■ Task directions ■
Based on the entries below, how many lines contain the word "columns"? Respond with only the number.

■ Records to use ■
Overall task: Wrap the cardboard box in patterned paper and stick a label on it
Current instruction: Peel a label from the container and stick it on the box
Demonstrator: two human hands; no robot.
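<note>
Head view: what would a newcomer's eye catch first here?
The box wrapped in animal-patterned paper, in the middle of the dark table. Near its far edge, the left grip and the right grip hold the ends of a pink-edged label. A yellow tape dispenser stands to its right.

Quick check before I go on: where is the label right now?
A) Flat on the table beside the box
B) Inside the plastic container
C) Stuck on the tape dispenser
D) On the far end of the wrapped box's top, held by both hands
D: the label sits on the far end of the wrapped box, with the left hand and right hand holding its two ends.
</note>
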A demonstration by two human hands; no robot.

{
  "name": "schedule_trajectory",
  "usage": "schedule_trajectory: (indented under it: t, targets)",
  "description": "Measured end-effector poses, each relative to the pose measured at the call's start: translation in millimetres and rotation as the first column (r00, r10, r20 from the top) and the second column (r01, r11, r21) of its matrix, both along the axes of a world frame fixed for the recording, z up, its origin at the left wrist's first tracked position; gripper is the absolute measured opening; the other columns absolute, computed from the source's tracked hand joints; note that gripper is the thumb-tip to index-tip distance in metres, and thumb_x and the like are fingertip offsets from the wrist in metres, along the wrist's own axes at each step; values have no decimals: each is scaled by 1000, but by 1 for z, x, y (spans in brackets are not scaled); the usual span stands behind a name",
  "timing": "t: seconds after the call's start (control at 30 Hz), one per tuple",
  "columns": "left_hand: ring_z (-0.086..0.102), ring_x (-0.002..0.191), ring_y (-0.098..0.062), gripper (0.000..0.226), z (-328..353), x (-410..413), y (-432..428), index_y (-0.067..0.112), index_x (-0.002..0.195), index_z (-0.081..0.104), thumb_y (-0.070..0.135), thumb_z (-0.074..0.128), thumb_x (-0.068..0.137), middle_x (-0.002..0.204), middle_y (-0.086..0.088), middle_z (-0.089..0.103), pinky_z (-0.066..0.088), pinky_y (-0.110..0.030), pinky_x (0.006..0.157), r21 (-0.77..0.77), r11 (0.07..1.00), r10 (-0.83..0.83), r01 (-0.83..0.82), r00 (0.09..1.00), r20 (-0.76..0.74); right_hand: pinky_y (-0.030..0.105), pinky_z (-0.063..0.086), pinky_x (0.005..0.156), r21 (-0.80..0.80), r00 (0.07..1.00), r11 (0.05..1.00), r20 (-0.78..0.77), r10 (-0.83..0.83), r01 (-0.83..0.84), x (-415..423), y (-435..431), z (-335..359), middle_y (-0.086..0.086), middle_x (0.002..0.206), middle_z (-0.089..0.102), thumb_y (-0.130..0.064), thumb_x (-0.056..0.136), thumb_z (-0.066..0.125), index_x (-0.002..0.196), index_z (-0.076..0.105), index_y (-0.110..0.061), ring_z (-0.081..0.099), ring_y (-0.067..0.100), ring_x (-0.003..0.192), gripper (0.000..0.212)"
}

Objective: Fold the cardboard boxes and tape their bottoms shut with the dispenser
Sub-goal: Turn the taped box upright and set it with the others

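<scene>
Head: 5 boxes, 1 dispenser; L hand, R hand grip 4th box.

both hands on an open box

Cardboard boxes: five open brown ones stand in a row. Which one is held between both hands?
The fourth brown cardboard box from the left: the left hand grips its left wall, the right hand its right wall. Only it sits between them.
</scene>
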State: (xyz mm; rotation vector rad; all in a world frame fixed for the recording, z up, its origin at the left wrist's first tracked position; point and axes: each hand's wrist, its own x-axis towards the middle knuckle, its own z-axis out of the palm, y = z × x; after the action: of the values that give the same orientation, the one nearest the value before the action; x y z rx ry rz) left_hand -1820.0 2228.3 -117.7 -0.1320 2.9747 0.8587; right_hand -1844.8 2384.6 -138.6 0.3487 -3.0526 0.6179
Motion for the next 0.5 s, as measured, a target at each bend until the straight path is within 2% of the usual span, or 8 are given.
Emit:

■ Answer section ■
2